Une question qu’avait aussi soulevée Suzie Miron, candidate de Projet Montréal dans Tétreaultville, lors du conseil d’arrondissement du mois de juin dernier. Cette dernière s’inquiétait du fait que les élèves de l’école Saint-François-d’Assise seraient tentés d’utiliser cette traverse pour se rendre en classe. En effet, cet établissement primaire situé au sud de la voie ferrée a été relocalisé pour deux ans au Centre Tétreaultville, situé plus au nord.

À l’arrondissement, on avait promis la création d’un passage piétonnier, avec marquage sur rue, avant la rentrée scolaire. Travaux qui ont accusé un léger retard. « Nous nous étions effectivement engagés à faire marquer ce passage piéton avant la rentrée, car (au moment de cette promesse) ce passage était pressenti (par l’école Saint-François-d’Assise et par le SPVM – PDQ 48) pour devenir le corridor scolaire temporaire durant les travaux à l’école », nous a expliqué l’arrondissement par courriel, avant le marquage sur sol.

« Cependant, en juin 2017, le PDQ 48 a rencontré la Direction de l’école Saint-François-d’Assise afin de planifier les déplacements des élèves et considérant le grand nombre d’enfants habitant dans l’axe Lebrun, il a été finalement décidé de faire passer le corridor scolaire temporaire par la traverse ferroviaire Lebrun. De plus, afin d’assurer une grande sécurité aux élèves, les PDQ 48 a aussi décidé d’ajouter un brigadier à la traverse Lebrun. Conséquemment, la priorisation de la traverse Liébert a diminué au profit d’autres traverses scolaires à Montréal », ajoute-t-on.

Appel d’offres pour une nouvelle traverse rue Taillon

L’arrondissement a aussi lancé, en août, un appel d’offres pour la construction d’un passage à niveau pour piétons et cyclistes dans l’axe de la rue Taillon. Une demande qui a été faite pour répondre aux citoyens, indique l’arrondissement. En effet, si le nombre de traverses actuel répond aux normes de Transports Canada, ce n’est visiblement pas suffisant pour les citoyens.

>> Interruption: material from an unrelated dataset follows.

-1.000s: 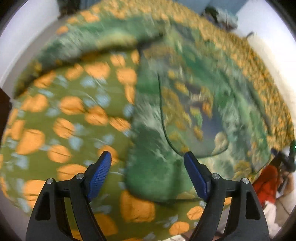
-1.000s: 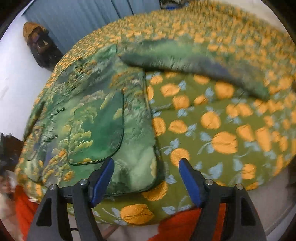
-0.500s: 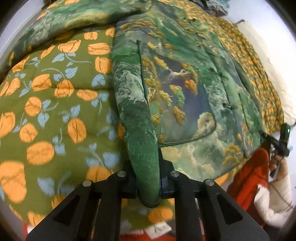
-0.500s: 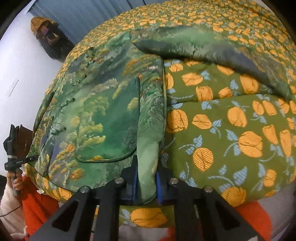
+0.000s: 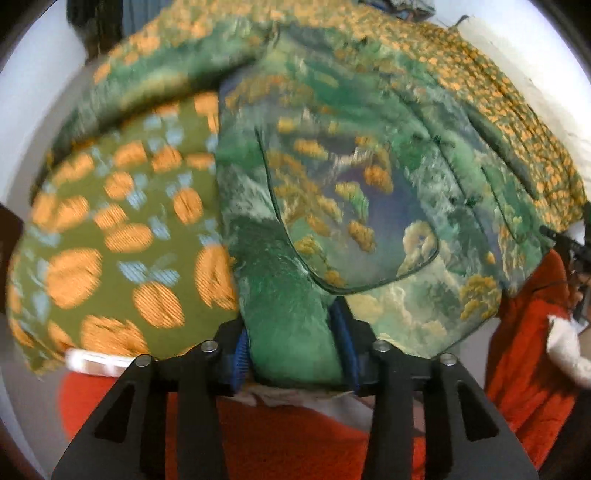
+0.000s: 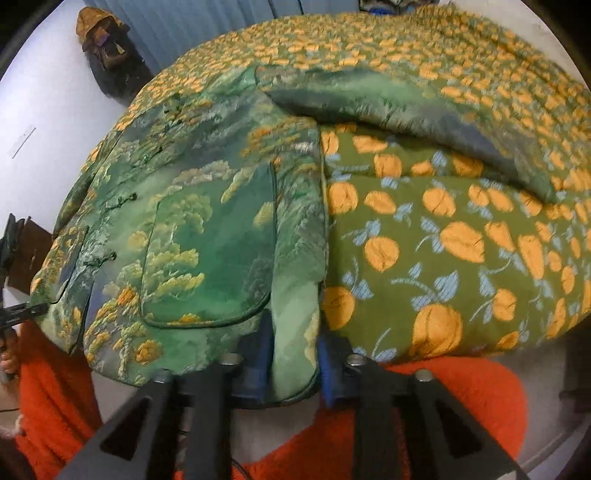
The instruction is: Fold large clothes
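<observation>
A padded green jacket (image 5: 351, 206) with a landscape print and a patch pocket lies front-up on the bed. My left gripper (image 5: 295, 350) has the thick left hem corner bunched between its blue pads, which touch it on both sides while the jaws are opening. In the right wrist view the same jacket (image 6: 207, 240) shows, and my right gripper (image 6: 291, 365) holds the right hem corner the same way, its jaws also opening. Both corners are raised off the bed edge. One sleeve (image 6: 388, 99) stretches out to the side.
An olive bedspread (image 6: 443, 258) with orange fruit print covers the bed under the jacket. The person's red fleece garment (image 5: 295, 435) fills the space below the grippers. A hand with a white cuff (image 5: 565, 354) shows at the right edge. White walls and a blue curtain (image 6: 192, 26) lie beyond.
Both grippers went from open above the hem to clamped on its corners. They have since pulled the corners up and toward the person, and the pads now stand wider apart around the fabric.
</observation>
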The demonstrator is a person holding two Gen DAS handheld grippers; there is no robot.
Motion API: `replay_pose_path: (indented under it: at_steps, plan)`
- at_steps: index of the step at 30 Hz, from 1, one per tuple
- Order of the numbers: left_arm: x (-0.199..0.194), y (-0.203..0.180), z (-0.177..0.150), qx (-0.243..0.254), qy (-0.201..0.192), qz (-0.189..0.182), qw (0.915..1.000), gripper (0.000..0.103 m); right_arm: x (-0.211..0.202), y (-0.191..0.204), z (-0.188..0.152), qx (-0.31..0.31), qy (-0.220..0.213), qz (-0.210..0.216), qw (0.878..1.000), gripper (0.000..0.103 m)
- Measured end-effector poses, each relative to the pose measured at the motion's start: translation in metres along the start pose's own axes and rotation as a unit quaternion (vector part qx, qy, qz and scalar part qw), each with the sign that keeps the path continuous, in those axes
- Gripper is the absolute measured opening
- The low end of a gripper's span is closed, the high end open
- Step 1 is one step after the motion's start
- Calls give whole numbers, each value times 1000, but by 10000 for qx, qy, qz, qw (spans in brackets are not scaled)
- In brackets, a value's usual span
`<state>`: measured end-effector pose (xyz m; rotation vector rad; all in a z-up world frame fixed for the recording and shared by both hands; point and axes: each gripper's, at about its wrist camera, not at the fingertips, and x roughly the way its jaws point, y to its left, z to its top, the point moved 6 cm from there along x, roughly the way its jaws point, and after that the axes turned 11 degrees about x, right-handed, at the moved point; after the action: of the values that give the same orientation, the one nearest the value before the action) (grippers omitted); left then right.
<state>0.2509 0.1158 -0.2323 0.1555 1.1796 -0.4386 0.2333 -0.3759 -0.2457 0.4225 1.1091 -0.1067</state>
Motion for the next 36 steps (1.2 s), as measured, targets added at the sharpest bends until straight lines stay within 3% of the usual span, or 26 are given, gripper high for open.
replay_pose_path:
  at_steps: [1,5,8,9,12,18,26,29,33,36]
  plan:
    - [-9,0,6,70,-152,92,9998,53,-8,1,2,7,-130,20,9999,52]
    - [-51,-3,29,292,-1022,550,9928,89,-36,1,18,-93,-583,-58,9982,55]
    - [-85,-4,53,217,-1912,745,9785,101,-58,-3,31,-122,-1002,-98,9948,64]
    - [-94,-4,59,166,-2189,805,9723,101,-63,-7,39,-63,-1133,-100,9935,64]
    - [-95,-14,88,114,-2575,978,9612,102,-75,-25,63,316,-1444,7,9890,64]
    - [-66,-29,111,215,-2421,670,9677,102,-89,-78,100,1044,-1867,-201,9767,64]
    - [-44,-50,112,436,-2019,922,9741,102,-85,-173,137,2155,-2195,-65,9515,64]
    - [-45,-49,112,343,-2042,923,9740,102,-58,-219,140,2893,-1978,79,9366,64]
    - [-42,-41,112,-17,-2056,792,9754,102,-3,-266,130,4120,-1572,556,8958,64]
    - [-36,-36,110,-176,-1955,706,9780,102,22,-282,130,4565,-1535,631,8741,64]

Actuellement, ils doivent se rendre à la rue Hector, située à 500 mètres à l’est ou encore au boulevard Pierre-Bernard, à 250 mètres à l’ouest, pour traverser de façon sécuritaire. Ainsi, selon l’arrondissement, de « nombreux passages illicites et non sécuritaires visibles sur place et sur les photos aériennes. »

Si les travaux doivent être terminés à l’automne, les services de l’arrondissement se montrent toutefois prudents à ce chapitre. En effet, il faut d’abord que la Ville de Montréal, le CN et l’entreprise sélectionnée se rencontrent et déterminent un échéancier ensemble pour démarrer le chantier.